I do think I was rather clever in making this about our household's financial health rather than adult skid. Smile

Jsmom's picture

Always cracks me up when people think working for a start up will be easy. An entrepreneurial owner doesn't have time to mess around. We want people that can work. I own my own firm and for the last three years have hired as many as have quit or just let go. I need people that can work and unfortunately that is hard to find.

Merry's picture

That's really a good idea. I have to figure out how to bring it up so that I don't get DH's version of "you just hate my kid."

DH has already caved on giving him money, about a month ago. SS needed rent so he could stay in the recovery house. Yep, SS has been working ridiculous hours but he didn't have $150. And connecting those dots didn't happen in DH's head.

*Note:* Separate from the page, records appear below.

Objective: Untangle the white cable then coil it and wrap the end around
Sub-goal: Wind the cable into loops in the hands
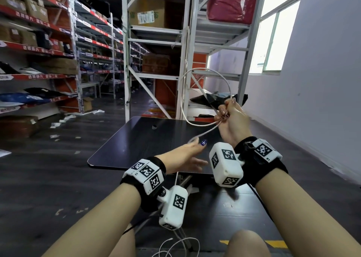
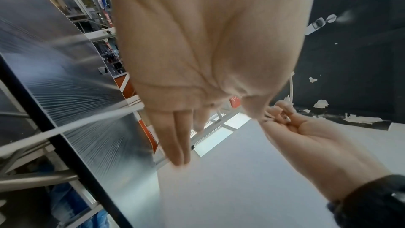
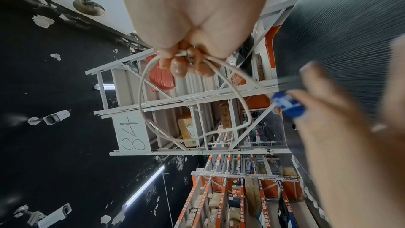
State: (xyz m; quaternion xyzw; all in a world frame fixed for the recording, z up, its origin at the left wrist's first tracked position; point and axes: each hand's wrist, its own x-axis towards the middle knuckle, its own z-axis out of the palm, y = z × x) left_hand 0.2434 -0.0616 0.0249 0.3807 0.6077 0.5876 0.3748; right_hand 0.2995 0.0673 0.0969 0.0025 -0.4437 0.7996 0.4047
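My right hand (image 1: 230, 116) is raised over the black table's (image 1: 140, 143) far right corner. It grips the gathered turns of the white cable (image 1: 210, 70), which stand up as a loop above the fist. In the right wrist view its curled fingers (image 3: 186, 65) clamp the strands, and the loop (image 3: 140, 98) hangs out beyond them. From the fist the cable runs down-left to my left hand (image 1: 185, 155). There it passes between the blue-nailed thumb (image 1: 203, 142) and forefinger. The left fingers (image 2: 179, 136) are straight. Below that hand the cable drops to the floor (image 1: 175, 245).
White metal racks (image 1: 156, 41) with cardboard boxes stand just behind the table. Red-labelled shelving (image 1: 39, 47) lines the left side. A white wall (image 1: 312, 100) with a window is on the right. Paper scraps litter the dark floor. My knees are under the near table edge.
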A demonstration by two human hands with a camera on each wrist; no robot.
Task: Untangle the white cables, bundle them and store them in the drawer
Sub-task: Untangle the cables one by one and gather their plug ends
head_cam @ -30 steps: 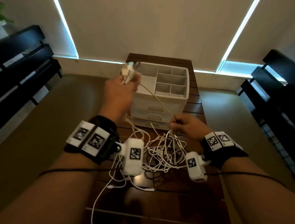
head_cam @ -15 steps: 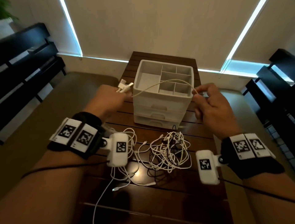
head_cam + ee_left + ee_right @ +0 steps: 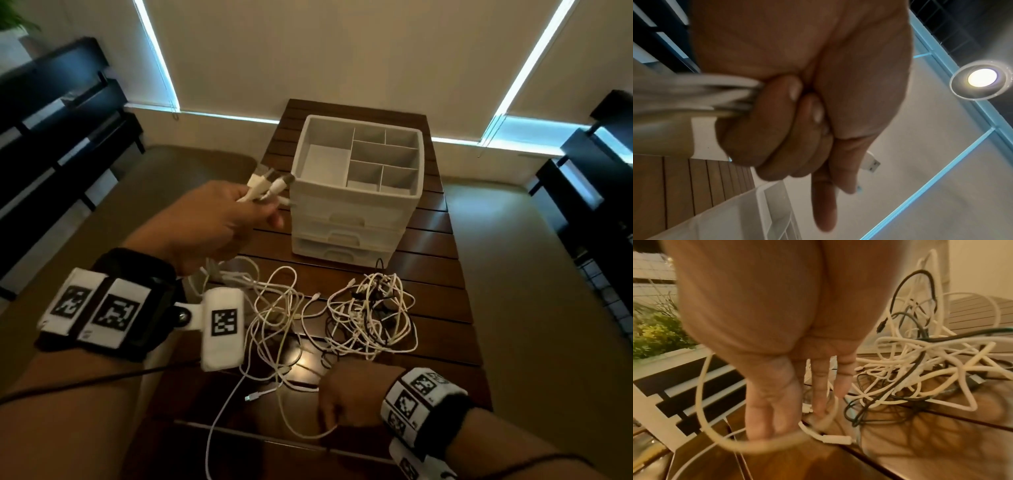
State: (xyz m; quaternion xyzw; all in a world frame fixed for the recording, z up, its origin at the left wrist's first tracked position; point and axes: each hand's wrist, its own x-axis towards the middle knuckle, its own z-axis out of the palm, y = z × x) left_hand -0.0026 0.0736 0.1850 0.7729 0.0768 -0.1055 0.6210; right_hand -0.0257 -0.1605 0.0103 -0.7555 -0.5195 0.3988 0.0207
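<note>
My left hand (image 3: 263, 205) is raised left of the white drawer unit (image 3: 356, 219) and grips several white cables by their plug ends (image 3: 270, 186). In the left wrist view the fingers (image 3: 777, 123) curl round those cables (image 3: 694, 91), and a USB plug (image 3: 871, 164) sticks out past them. The held cables hang down into loose loops (image 3: 270, 308) on the wooden table (image 3: 435, 284). My right hand (image 3: 327, 421) is low at the near side, its thumb and forefinger tips (image 3: 760, 426) pinching a loose white cable (image 3: 766, 444). A tangle of white and black cables (image 3: 373, 315) lies in front of the drawers.
The drawer unit's drawers are closed and its top tray (image 3: 329, 164) has divided compartments. Dark benches (image 3: 61, 144) stand left and right of the narrow table. A planter with greenery (image 3: 655, 334) shows in the right wrist view.
My right hand has left the cable stretched in front of the drawer unit and dropped to the near table edge onto a loose cable. My left hand stays raised with the plugs.
</note>
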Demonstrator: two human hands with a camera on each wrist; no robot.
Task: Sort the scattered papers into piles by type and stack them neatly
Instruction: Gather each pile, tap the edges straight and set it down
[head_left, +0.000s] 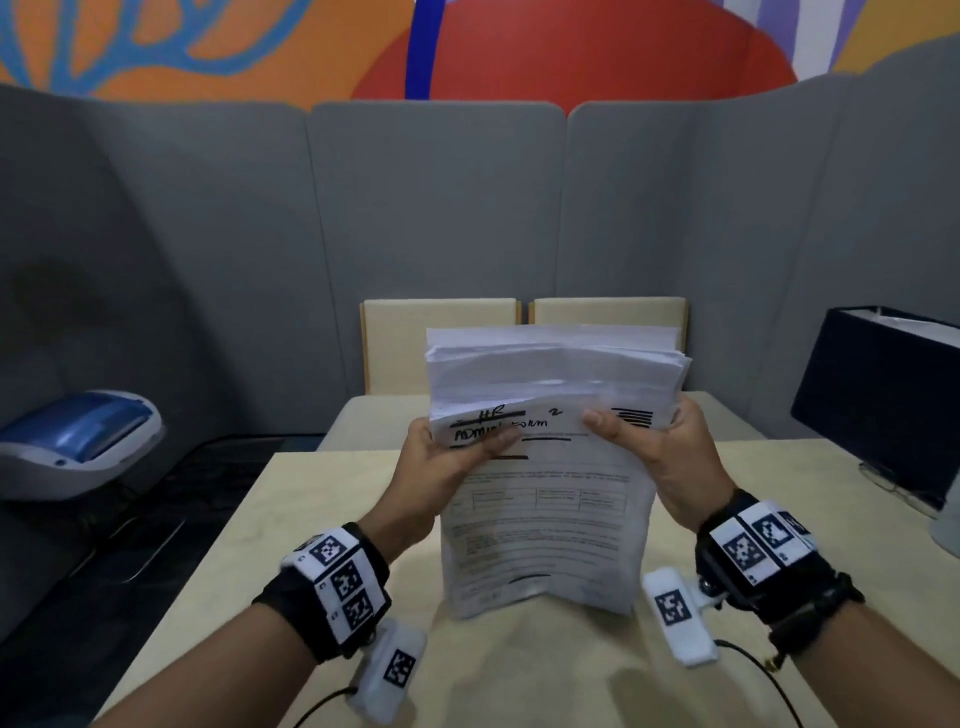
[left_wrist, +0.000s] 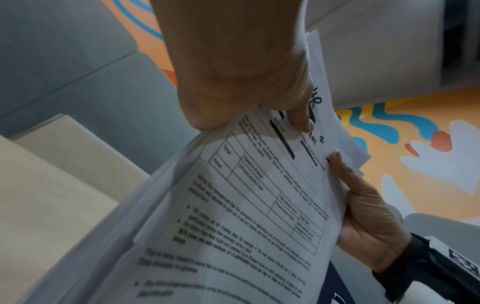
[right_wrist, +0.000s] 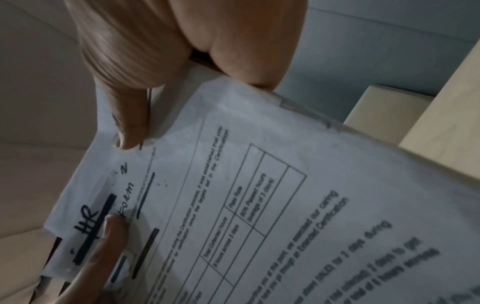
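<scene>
Left hand and right hand pinch the upright white printed paper stack — bottom edge on the pale wooden table.

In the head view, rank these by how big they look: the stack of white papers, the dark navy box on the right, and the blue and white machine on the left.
1. Stack of white papers, though it is nearest the camera.
2 and 3. Dark navy box and blue and white machine look alike in size, and the frame edge crops both, so I won't rank them.
</scene>
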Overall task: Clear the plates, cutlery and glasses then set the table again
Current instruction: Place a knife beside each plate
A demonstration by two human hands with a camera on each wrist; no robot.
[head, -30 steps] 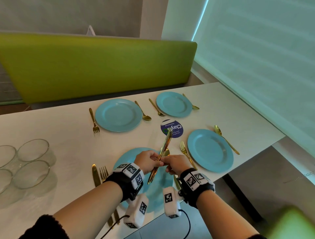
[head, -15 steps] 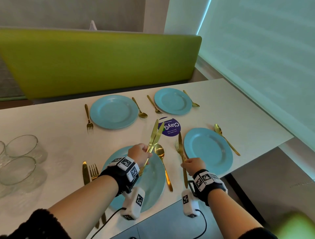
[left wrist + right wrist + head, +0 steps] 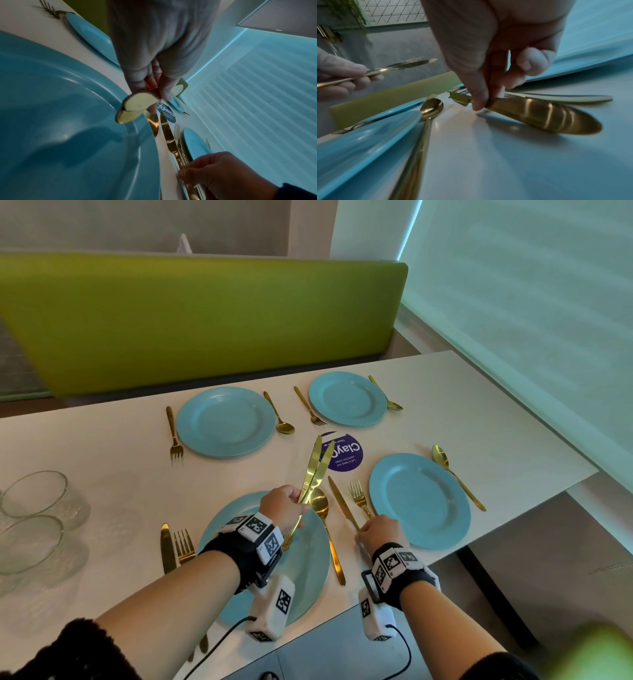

But you're right, DH needs to be prepared to change the script.

still learning's picture

It seems that several of us have the same 30 yr old stepson Wink In their 20's it's easier to make excuses for and give the "kids" a little help but by 30 you think they could be responsible for paying a bill or two on their own. Thankfully my ss30 doesn't have kids and has never been married so his only responsibility is to himself. Sadly he can't/won't even be responsible for himself. Oh well, not my kid thank god!